The cryptocurrency market has switched bearish over the past 24 hours following the excellent start to the week.
Solana’s $SOL has extended its correction by losing nearly 3% of its value since Wednesday.
At press time, $SOL is trading at $82 after being rejected from key resistance the previous day.
In addition to that, institutional demand continues to weaken, as $SOL spot Exchange Traded Funds recorded an outflow on Wednesday, following the largest single-day withdrawal since their launch.
The declining retail demand indicated by weakening derivatives data also suggest further losses in the near term.
Institutional demand shows signs of weakness
$SOL is down by 2.8% in the last 24 hours and is now trading at $82 per coin.
The bearish performance comes as institutional demand for $SOL continues to decline.
Data obtained from SoSoValue revealed that $SOL ETFs recorded an outflow of $1.92 million on Wednesday.
Following a $15.40 million withdrawal the previous day, the largest single-day withdrawal since their launch.
If the outflows continue and intensify, $SOL could extend its correction further, with the $78 support level a likely price magnet.
The derivatives data also support the strong bearish bias in the market.
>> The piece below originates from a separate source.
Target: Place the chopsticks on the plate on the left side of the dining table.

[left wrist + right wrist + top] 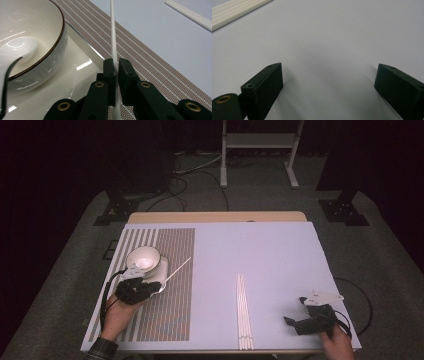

According to data from CoinGlass, Solana’s long-to-short ratio reads 0.96 on Thursday.
This ratio declining below one reflects bearish sentiment in the markets, as more traders are betting on the asset price to fall.
Furthermore, $SOL funding rates data have flipped to negative on Thursday, reading -0.0003%, indicating that shorts are paying the longs and projecting a bearish outlook.
$SOL could dip below $80
The $SOL/USD 4-hour chart has flipped bearish after facing rejection from a key resistance zone.
It is currently trading below the 50-day Exponential Moving Average (EMA) at $88.08 and the 100-day EMA near $100.19, keeping the bearish near-term bias in place.
The 200-day EMA is around $120.99 and the horizontal barrier at $120.00 reinforce the broader topside cap.
The momentum remains bearish, with the Relative Strength Index (RSI) on the 4-hour chart hovering around 53, just above the neutral 50 level.
The Moving Average Convergence Divergence (MACD) is only modestly positive, suggesting that rebounds are likely to face selling pressure at overhead levels.
If the bulls regain control, they would likely face an initial resistance at the 23.6% Fibonacci retracement at $86.67, followed closely by the 50-day EMA at $88.08.

An extended bullish rally would bring the $92.11 resistance level into focus. The 200-day EMA will continue to keep the 4-hour structure bearish until it is flipped.
On the downside, if the bearish trend persists, the bulls would need to defend the first major support level at $77.12.
A daily candle close below this level suggests a deeper correction toward the Fibonacci anchor at $67.50.